# YOUR GOAL
Check every line of the records below for the string "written" and copy the ones that have it.

(Source records)
****************
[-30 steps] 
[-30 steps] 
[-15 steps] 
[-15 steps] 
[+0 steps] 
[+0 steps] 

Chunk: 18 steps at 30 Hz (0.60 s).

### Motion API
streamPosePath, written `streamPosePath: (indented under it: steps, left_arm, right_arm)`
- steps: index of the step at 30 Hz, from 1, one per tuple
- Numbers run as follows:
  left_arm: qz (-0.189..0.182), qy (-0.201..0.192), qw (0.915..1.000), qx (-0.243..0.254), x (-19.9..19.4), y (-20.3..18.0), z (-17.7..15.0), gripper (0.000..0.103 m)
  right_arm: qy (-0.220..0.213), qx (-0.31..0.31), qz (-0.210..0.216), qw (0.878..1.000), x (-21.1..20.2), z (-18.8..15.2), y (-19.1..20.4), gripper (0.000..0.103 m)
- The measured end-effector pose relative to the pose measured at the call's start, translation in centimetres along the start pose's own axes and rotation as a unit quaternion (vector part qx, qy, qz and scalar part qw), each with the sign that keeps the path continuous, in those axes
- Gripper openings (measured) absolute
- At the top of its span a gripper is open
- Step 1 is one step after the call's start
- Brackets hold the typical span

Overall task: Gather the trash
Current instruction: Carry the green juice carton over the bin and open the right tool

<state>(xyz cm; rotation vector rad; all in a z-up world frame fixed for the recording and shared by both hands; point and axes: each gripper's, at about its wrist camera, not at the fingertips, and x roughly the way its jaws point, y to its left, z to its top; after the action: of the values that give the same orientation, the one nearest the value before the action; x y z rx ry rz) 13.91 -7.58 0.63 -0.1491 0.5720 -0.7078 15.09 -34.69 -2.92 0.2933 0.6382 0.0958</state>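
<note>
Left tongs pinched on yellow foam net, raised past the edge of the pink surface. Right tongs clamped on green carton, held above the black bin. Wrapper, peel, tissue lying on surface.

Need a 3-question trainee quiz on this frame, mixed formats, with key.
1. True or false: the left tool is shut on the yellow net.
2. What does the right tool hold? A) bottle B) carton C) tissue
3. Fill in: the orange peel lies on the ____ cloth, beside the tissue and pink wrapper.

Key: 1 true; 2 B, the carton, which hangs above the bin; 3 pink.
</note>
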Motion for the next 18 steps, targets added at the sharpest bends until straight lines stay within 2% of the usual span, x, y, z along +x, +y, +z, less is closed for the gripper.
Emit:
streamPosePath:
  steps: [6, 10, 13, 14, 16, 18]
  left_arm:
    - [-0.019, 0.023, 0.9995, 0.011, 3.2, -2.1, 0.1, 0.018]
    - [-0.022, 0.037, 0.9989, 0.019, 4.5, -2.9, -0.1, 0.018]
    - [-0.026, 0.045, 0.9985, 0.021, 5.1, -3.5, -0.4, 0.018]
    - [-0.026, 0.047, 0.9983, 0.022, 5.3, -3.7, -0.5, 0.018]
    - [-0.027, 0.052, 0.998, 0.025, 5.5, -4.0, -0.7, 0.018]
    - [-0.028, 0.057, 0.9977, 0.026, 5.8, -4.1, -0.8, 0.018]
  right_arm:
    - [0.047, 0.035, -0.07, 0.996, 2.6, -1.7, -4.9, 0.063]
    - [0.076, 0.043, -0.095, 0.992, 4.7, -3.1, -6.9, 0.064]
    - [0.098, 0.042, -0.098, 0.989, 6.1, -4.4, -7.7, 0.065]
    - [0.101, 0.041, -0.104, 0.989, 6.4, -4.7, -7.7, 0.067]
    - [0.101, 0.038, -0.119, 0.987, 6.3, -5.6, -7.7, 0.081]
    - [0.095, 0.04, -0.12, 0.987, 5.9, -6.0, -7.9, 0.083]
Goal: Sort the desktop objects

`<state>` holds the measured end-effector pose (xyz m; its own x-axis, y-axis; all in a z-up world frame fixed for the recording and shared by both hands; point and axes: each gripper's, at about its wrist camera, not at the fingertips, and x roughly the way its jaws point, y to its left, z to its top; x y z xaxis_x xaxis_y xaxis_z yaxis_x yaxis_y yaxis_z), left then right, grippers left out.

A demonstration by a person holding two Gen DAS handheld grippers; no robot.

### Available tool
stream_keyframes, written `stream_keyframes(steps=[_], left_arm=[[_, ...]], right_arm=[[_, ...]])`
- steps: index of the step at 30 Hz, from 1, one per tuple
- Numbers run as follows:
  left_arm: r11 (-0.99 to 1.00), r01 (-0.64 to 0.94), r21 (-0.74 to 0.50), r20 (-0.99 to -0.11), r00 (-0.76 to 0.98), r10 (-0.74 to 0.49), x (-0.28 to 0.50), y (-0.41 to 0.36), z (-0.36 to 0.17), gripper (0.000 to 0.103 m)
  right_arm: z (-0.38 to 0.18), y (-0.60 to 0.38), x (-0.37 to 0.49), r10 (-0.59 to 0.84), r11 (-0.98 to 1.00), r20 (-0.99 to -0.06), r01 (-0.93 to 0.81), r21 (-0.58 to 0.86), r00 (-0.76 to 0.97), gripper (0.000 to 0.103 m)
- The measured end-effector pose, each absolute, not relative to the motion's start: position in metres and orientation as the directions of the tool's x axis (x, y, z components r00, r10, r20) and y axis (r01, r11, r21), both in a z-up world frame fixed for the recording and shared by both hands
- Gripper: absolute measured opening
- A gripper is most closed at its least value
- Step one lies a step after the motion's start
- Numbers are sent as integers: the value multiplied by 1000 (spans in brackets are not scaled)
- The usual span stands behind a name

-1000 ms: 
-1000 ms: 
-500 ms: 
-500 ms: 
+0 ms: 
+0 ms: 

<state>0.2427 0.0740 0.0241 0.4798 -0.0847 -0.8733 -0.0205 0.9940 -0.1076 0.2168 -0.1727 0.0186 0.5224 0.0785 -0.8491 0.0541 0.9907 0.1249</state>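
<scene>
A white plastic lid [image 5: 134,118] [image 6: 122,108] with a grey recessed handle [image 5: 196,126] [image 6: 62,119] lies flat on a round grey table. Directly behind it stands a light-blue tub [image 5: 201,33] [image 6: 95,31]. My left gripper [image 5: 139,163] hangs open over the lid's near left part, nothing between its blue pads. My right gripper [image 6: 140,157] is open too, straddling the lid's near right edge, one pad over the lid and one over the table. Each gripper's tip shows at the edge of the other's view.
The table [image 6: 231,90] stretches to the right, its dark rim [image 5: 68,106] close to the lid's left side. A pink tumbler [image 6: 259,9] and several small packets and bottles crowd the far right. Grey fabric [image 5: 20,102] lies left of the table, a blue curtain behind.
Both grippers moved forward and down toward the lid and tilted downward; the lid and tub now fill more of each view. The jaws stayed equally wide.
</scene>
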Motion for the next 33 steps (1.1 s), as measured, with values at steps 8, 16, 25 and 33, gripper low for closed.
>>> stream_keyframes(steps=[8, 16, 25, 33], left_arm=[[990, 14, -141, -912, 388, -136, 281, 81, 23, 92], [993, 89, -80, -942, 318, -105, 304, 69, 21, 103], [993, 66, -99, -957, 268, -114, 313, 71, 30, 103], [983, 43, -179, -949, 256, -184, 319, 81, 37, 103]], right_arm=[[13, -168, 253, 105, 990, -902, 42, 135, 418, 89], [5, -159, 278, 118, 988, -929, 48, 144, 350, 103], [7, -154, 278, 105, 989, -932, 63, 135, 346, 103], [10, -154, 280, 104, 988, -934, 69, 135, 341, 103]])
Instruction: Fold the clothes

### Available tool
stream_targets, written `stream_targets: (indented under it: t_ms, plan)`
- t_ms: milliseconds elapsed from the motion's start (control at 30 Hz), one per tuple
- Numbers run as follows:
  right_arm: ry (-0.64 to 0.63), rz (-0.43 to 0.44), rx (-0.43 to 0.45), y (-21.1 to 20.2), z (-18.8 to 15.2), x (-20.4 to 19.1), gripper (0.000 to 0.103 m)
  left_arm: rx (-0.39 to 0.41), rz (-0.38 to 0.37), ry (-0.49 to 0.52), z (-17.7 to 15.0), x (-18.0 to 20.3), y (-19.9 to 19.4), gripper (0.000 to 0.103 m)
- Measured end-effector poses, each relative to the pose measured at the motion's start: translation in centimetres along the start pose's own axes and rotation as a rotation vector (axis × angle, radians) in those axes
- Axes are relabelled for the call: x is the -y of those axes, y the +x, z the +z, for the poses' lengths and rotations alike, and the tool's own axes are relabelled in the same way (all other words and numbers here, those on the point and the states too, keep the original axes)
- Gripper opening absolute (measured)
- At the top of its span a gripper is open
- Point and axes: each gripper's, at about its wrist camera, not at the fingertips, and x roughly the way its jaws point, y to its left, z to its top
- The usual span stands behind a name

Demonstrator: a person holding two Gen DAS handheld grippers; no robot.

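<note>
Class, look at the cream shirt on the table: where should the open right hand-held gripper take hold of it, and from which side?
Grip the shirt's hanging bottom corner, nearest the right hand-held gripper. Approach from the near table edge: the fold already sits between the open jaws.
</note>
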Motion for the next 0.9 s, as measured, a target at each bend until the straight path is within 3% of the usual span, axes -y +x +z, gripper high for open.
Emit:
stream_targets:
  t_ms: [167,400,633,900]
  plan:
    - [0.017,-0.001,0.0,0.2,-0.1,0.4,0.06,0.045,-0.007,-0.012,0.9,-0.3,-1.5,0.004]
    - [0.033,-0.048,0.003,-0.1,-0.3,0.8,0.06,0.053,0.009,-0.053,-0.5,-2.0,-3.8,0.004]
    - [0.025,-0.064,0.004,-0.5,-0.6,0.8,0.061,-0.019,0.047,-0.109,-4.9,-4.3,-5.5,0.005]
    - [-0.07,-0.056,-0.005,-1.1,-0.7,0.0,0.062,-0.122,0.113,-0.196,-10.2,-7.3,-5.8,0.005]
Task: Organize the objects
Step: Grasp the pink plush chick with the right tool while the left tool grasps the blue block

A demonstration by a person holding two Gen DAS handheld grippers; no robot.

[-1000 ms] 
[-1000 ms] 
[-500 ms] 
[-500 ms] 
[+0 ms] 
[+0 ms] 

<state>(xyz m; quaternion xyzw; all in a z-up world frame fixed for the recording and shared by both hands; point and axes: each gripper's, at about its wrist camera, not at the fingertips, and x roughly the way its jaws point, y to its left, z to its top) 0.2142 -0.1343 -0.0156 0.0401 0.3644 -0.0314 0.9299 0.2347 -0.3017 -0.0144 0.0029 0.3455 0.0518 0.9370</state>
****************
# ANSWER SECTION
streamPosePath, written `streamPosePath: (indented under it: steps, left_arm, right_arm)`
stream_keyframes, written `stream_keyframes(steps=[_], left_arm=[[_, ...]], right_arm=[[_, ...]])`
stream_targets, written `stream_targets: (indented under it: t_ms, plan)`

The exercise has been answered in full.